先ごろ開催されたWorld Business Forumで、グランズウェルの筆者として有名な、Charlene Li氏がソーシャルメディアのROIについて興味深い話をしたそうです。
公演の途中、彼女は全聴講メンバーに隣の人と握手をするようにお願いしました。そして、彼女は彼らにその握手のROIを説明するよう求めました。
これはさすが、ですね。
握手=社交的行為の象徴のようなものであり、ソーシャルメディアを企業が活用することの意味をわかりやすく例えています。
人と挨拶をすること
人と食事をすること
人と飲みにいくこと
人とゴルフをすること
こうしたことはすべて社交的な行為であり、ROIを出せ、というのは無理があるということは理解できるでしょう。

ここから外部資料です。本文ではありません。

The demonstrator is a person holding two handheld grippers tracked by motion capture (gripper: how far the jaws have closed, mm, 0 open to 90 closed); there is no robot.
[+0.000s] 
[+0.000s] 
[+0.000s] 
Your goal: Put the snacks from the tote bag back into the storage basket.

社交的に行動することで、突然よい話が関わり合いのある人から舞い込んでくるかもしれないし、何もないかもしれない。接待を通じて商談がまとまるかもしれないし、まとまらないかもしれない。
でも人付き合いを通じて蓄積されるものは確かにあります。
ソーシャルメディアは直接目に見える利益を生む場合もあり、ネットの世界でのできごとなので、どうしても計測し、数値化することが当たり前のような感覚になりがちですが、バナー広告やリスティングのようなものとは異なり、エクセルで管理できるようなものではありません。
では、どうすればいいのか。
ソリューションはいたってシンプル。ソーシャルメディアでやろうとしていることを比較するのをやめ、測定方法の比較をやめること。
その代わり、ネットワーキングのイベントへの参加についてどのように考えるか、ソーシャルメディアの価値について考え始めること。カスタマーサービスや、ロイヤルティの分野において、既存の顧客とどのように関わり合い、自社についてどう語り、何度もリピートしてもらうか。こうした活動に対するROIは大きいものです。もっとも細々と管理されたエクセルの表にはそぐわないでしょうが。
昨日参加したセミナーで人事部にソーシャルメディアを使わせてみればいい、という発言がありました。直接的な収益貢献をそもそも期待されない分野であれば、ROIを明確化しようという発想にはならないので、面白いなと思いました。
収益を生むかもしれないものへのROI、目標値は設定できても、それは評価の一部でしかないと思います。